Task to carry out:
Go line by line through the records below. Copy whichever lines contain the string "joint".
--- Source data Enclosed Below ---
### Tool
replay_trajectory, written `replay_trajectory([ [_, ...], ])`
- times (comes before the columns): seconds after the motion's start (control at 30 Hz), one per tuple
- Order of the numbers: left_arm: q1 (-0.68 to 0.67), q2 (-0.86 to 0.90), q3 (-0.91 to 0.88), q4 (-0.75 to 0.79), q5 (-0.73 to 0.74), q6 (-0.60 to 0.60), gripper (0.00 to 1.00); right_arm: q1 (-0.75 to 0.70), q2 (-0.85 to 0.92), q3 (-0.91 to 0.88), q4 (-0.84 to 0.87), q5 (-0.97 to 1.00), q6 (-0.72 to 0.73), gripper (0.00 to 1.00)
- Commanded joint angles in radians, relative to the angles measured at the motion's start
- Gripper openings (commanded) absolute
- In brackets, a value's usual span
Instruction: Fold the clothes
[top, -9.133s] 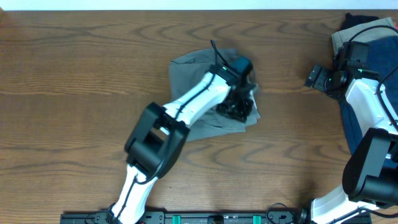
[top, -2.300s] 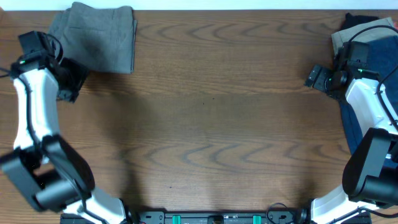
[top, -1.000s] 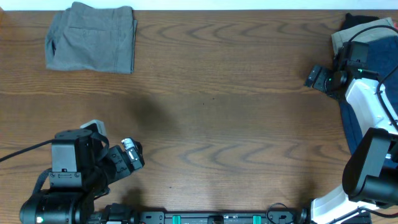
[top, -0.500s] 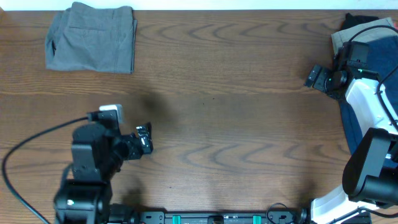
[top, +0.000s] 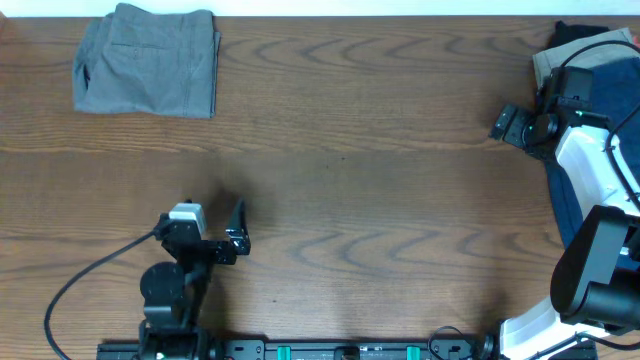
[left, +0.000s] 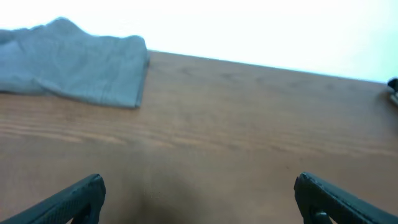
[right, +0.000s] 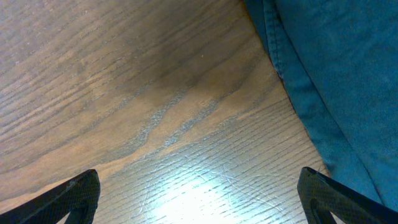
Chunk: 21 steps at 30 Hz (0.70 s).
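Note:
The grey shorts (top: 148, 62) lie folded in a neat rectangle at the table's far left corner; the left wrist view shows them (left: 74, 59) far ahead on the left. My left gripper (top: 238, 230) hovers near the front left, well away from them, open and empty (left: 199, 205). At the right edge lies a navy-blue garment (top: 565, 205), partly under the right arm, with a tan one (top: 546, 62) behind it. My right gripper (top: 503, 123) stands open and empty just left of that pile, over bare wood (right: 199, 199), the blue cloth (right: 336, 74) beside it.
The wooden table (top: 380, 200) stretches between the two arms. The left arm's black cable (top: 90, 280) loops over the front left. A dark garment (top: 580, 32) peeks out behind the tan one at the far right corner.
The left arm has pulled back from the folded shorts to the table's front left, its gripper swinging round to face forward. The shorts stay put. The right arm has not moved.

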Motion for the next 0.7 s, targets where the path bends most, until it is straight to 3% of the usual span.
replay_trajectory([
  [0.0, 0.01, -0.056, -0.058, 0.037, -0.008, 0.034, 0.98, -0.005, 0.008, 0.01, -0.001, 0.009, -0.009, 0.99],
  [0.37, 0.047, -0.185, -0.076, -0.043, -0.001, 0.097, 0.98, -0.005, 0.008, 0.01, -0.001, 0.009, -0.009, 0.99],
  [0.67, 0.04, -0.185, -0.076, -0.039, -0.002, 0.122, 0.98, -0.005, 0.008, 0.01, -0.001, 0.009, -0.009, 0.99],
])
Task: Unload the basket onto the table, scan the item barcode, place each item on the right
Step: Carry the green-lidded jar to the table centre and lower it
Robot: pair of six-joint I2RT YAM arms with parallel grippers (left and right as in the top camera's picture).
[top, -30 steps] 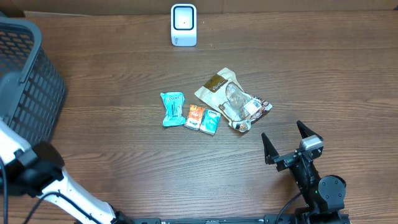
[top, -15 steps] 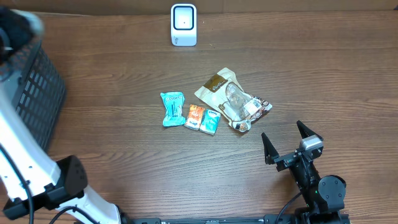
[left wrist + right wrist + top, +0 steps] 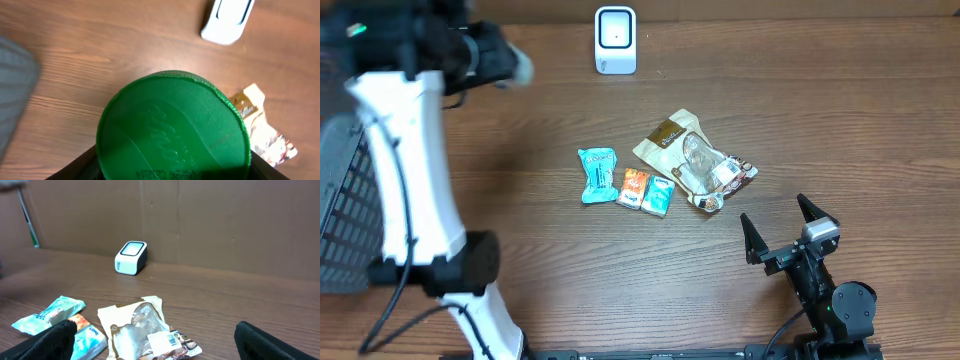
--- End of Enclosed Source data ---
Reply:
- Commanded joint angles in radians, relative to the angles measured at the motion's start
Robot: pair of six-joint I2RT YAM arms with parallel grippers (left and right as in the top camera's picture).

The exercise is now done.